What lines in the records include the string "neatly"? Return each one.

■ **Record excerpts**:

<<<<

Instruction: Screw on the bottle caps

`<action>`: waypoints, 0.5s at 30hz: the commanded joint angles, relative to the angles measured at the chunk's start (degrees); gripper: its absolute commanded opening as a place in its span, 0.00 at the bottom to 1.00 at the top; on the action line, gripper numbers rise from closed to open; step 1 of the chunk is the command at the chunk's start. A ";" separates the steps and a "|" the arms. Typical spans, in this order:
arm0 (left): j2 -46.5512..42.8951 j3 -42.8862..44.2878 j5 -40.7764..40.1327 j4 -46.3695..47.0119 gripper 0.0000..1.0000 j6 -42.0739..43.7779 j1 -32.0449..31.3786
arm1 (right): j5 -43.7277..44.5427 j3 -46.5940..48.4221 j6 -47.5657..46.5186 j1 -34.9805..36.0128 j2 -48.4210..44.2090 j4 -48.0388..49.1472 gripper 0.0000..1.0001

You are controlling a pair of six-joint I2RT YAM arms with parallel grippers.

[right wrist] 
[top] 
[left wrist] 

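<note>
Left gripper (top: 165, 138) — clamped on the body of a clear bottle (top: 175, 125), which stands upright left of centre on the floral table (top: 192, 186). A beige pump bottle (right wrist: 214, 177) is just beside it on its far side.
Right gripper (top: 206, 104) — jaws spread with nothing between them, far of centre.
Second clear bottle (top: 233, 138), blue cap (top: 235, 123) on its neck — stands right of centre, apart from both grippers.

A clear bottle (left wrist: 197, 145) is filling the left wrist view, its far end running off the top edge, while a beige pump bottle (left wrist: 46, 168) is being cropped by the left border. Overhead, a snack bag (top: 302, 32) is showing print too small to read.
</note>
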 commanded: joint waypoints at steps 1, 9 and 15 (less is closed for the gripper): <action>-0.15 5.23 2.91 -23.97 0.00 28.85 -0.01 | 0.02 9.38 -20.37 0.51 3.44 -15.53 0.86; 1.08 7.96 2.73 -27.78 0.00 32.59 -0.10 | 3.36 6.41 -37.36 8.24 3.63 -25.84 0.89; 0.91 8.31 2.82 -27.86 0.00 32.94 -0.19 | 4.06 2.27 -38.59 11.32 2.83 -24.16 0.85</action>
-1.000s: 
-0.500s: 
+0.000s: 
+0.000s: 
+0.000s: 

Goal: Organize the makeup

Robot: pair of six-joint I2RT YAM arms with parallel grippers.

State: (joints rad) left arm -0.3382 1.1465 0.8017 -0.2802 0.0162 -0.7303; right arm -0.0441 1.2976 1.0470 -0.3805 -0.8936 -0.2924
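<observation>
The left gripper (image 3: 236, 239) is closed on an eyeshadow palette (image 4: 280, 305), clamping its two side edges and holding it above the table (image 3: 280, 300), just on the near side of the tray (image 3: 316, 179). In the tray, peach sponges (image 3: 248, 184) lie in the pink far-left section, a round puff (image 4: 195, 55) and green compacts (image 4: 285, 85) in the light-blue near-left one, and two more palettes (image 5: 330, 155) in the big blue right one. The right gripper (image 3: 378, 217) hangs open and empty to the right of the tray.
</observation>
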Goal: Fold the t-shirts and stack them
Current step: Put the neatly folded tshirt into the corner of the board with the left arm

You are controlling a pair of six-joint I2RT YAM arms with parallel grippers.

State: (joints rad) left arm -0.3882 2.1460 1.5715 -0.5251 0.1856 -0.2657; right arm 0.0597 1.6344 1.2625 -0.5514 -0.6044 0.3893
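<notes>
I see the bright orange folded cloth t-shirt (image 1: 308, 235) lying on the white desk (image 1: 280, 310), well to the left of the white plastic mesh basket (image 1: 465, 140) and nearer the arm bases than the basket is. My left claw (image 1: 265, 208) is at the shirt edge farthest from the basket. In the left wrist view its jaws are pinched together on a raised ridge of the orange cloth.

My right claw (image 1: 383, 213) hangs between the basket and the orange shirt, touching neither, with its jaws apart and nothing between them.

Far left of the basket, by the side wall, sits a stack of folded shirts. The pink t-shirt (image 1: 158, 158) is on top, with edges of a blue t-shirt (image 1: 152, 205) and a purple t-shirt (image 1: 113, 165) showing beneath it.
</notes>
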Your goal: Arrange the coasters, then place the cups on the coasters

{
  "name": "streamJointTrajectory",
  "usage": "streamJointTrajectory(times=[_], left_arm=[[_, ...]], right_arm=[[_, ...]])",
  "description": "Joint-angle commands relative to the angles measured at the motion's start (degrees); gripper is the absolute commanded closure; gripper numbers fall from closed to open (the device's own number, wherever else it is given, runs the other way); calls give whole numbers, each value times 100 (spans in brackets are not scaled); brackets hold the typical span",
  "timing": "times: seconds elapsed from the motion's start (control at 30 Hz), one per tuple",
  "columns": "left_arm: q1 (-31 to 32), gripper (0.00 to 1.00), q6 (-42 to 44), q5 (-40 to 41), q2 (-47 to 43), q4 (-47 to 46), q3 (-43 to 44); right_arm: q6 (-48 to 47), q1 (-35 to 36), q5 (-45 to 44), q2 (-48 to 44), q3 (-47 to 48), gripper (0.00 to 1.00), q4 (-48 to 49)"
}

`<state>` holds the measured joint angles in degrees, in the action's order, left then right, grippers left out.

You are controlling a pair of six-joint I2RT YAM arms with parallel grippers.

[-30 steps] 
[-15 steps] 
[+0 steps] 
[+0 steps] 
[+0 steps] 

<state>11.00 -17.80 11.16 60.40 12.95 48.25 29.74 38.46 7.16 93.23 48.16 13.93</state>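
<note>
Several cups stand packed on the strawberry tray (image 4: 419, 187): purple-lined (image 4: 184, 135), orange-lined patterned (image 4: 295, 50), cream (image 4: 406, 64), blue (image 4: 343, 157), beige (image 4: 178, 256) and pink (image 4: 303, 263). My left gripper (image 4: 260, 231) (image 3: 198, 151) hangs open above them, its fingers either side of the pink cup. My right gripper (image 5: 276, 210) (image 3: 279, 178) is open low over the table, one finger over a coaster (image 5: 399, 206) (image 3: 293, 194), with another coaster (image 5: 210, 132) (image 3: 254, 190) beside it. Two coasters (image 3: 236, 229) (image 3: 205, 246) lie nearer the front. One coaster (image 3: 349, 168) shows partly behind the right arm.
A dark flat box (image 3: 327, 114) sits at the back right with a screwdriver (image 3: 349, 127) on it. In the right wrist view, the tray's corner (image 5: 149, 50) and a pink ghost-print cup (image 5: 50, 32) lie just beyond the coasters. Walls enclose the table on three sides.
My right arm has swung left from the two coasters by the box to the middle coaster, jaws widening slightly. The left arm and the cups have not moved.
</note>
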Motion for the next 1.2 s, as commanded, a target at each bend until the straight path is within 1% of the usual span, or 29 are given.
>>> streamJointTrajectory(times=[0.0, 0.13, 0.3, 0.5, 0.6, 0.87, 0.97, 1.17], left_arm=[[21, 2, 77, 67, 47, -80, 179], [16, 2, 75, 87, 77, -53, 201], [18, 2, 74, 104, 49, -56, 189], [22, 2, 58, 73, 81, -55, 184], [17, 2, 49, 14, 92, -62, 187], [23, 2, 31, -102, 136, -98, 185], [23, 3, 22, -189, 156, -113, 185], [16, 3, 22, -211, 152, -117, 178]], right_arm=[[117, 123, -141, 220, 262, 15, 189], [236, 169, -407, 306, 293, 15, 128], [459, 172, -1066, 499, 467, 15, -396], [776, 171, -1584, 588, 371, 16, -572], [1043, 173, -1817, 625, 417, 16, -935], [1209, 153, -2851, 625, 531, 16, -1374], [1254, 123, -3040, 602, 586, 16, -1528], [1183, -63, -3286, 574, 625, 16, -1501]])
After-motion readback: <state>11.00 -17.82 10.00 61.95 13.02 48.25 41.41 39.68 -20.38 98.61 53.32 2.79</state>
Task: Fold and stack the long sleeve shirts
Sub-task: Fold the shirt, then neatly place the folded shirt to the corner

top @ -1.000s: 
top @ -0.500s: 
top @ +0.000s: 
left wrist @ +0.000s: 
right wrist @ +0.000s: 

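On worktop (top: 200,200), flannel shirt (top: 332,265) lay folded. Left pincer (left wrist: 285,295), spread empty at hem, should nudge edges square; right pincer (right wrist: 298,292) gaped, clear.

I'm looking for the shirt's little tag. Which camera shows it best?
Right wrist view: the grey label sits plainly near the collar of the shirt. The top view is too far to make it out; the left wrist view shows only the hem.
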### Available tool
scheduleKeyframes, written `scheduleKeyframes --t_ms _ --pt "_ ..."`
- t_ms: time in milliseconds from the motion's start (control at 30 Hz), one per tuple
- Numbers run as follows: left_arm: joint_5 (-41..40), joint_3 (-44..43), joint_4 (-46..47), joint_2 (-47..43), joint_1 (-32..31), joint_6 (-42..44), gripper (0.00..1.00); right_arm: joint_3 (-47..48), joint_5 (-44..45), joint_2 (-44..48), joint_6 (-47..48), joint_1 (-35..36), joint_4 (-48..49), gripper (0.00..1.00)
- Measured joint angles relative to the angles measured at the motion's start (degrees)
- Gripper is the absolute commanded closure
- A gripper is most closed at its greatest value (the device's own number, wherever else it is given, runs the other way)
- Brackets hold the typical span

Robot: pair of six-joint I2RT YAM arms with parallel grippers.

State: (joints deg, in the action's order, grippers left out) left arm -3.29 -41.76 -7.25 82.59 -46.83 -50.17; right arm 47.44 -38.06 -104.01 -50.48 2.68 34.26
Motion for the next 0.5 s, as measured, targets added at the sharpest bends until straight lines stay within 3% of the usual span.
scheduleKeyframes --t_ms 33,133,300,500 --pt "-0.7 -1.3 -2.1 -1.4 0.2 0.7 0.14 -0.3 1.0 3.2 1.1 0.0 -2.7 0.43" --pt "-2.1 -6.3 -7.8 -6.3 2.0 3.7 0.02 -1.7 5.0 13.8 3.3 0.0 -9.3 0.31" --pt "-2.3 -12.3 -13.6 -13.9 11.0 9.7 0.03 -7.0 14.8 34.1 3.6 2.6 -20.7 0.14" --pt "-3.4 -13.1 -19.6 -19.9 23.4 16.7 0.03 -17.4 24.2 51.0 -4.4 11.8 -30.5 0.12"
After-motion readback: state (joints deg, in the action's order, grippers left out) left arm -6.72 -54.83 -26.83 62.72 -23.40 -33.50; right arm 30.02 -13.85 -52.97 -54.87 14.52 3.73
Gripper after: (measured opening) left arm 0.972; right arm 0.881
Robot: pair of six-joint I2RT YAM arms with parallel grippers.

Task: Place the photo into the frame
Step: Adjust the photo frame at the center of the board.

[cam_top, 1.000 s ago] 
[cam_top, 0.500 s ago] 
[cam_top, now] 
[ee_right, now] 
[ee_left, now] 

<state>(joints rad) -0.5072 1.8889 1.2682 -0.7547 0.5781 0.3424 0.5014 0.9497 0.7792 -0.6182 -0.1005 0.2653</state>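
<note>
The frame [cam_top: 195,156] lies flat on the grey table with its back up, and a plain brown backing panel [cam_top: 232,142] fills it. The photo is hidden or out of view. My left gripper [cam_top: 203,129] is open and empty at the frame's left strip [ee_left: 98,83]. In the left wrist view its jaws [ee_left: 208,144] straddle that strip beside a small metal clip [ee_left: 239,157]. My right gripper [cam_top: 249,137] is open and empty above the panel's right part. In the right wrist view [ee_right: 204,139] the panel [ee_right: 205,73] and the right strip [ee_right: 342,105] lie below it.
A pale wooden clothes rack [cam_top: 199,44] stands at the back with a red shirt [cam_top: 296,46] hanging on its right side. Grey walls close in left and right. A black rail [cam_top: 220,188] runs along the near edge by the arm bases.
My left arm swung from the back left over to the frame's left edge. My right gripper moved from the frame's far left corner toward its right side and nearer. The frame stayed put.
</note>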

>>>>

■ **Final answer**:
Current step: Put the neatly folded tshirt into the corner of the board with the left arm
Sub-task: Fold the shirt, then neatly place the folded shirt to the corner

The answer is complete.